**EXERCISE DESCRIPTION:** No pictures go into the output, which should consist only of the lines from the first line of the data through the line with "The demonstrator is", copied exactly.

**SOURCE MATERIAL:**
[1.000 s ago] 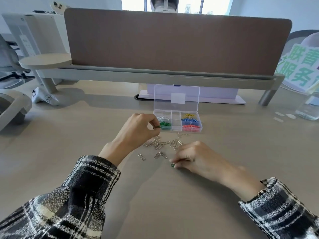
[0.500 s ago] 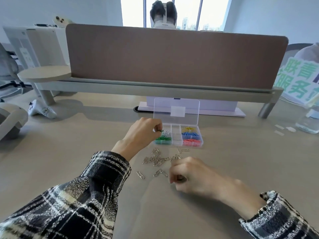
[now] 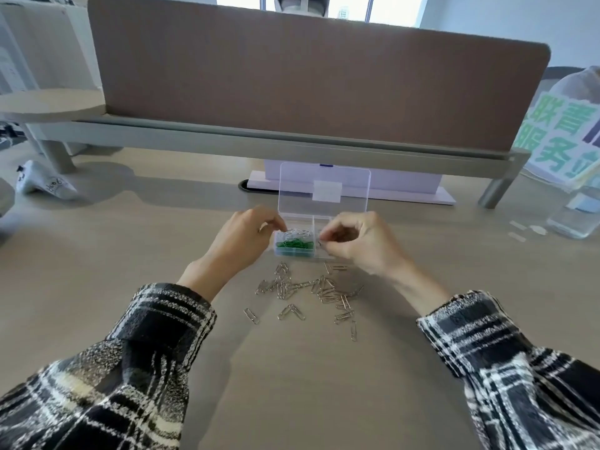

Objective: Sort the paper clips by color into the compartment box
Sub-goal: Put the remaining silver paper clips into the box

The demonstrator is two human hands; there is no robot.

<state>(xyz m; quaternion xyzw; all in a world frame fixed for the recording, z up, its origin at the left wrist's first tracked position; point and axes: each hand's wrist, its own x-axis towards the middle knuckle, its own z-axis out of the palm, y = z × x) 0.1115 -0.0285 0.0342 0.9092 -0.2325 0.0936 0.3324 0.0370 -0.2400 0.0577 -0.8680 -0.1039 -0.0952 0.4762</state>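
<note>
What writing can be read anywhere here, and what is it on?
"联青": upper row of the green-lettered sign at far right, cut off by the frame.
"服务": lower row, same sign.
White sticker on the box lid: no text readable.
Dark marks on the white controller: too blurred.

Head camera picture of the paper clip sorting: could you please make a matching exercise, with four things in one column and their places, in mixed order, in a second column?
Things
1. green paper clips
2. loose silver paper clips
3. clear lid
4. plastic bottle

Places
A. standing upright behind the compartments of the box
B. on the table, just in front of the box
C. at the far right of the table
D. in the near left compartment of the box

Right pairs: 1-D, 2-B, 3-A, 4-C.
</note>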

**EXERCISE ANSWER:**
[1.000 s ago] 
[0.500 s ago] 
[now] 

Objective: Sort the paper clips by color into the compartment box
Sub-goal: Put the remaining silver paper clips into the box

The demonstrator is two human hands; there is no robot.

The answer was given in full.